#### Requirement:
Find the string "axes" in the records. Copy each line that has it.

#### Exercise material

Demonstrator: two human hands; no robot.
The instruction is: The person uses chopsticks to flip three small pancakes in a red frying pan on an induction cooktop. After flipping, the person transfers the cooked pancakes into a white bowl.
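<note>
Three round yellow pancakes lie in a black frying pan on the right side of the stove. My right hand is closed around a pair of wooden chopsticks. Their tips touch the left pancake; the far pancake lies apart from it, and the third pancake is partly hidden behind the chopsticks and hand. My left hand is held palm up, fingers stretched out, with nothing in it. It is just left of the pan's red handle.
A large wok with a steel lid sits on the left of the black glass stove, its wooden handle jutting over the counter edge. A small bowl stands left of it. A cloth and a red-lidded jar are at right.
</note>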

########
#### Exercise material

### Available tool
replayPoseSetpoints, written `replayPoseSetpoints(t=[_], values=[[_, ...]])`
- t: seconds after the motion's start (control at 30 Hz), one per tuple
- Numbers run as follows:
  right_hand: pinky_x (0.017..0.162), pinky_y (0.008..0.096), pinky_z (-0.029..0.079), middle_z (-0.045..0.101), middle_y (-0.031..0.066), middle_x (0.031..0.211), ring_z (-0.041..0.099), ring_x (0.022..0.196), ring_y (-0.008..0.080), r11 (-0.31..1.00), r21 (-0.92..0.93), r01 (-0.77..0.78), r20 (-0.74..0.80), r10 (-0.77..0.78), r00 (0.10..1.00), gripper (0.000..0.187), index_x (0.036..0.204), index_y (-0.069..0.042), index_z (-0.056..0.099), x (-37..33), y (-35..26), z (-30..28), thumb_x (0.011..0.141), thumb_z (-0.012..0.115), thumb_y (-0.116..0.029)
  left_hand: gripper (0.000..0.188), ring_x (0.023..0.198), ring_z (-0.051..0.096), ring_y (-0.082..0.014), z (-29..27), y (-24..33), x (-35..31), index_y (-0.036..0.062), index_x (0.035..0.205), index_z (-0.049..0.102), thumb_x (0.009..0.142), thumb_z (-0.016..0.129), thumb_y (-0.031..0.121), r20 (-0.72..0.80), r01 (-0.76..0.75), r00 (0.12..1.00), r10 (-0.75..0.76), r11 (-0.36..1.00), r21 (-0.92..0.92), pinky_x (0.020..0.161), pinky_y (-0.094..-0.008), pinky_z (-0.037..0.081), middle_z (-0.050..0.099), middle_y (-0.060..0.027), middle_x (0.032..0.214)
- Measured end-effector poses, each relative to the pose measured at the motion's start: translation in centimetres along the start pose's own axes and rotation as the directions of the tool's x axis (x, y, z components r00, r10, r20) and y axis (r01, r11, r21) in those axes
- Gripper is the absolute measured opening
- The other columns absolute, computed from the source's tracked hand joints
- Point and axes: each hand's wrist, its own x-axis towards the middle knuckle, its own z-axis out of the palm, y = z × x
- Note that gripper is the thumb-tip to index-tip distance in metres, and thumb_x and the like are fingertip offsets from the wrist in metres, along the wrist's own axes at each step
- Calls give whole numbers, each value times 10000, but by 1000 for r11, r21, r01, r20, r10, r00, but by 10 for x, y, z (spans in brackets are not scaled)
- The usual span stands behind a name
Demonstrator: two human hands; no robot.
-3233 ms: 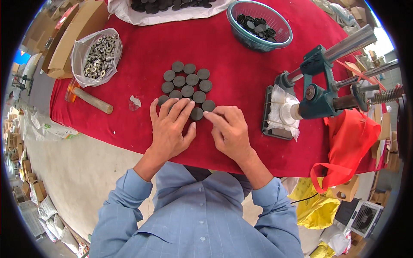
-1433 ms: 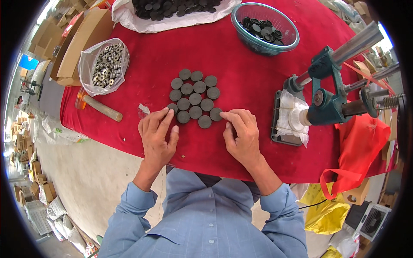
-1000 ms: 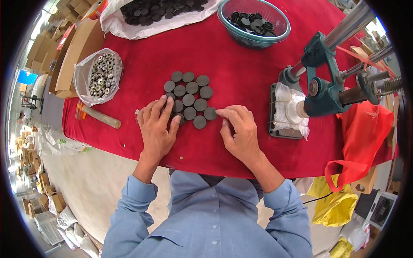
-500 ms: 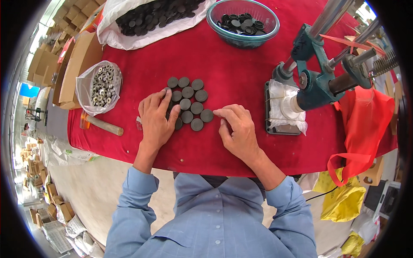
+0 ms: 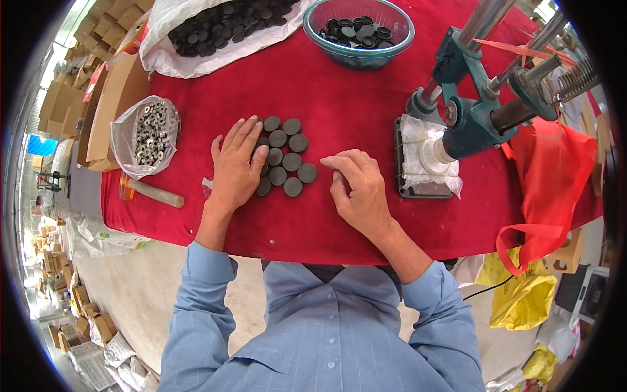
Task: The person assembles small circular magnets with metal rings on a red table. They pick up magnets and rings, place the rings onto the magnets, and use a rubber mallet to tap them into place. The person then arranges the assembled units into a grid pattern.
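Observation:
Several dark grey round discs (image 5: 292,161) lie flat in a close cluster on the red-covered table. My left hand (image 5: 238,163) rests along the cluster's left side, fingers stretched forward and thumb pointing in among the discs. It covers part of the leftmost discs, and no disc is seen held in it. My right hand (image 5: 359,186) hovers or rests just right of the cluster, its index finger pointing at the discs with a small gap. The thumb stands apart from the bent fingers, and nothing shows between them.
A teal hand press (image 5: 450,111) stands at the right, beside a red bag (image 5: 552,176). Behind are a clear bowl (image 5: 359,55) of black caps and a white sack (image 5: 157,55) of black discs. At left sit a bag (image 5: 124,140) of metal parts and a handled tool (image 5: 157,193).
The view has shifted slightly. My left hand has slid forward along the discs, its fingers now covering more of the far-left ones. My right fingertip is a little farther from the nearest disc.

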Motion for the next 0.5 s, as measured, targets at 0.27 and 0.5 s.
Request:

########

#### Answer box:
- Measured end-effector poses, each relative to the pose measured at the motion's start: translation in centimetres along the start pose's own axes and rotation as the directions of the tool's x axis (x, y, z components r00, r10, r20) and y axis (r01, r11, r21) in those axes
- Point and axes: each hand's wrist, its own x-axis towards the middle knuckle, its own z-axis out of the palm, y = z × x
- Note that gripper is the thumb-tip to index-tip distance in metres, and thumb_x and the like are fingertip offsets from the wrist in metres, along the wrist's own axes at each step

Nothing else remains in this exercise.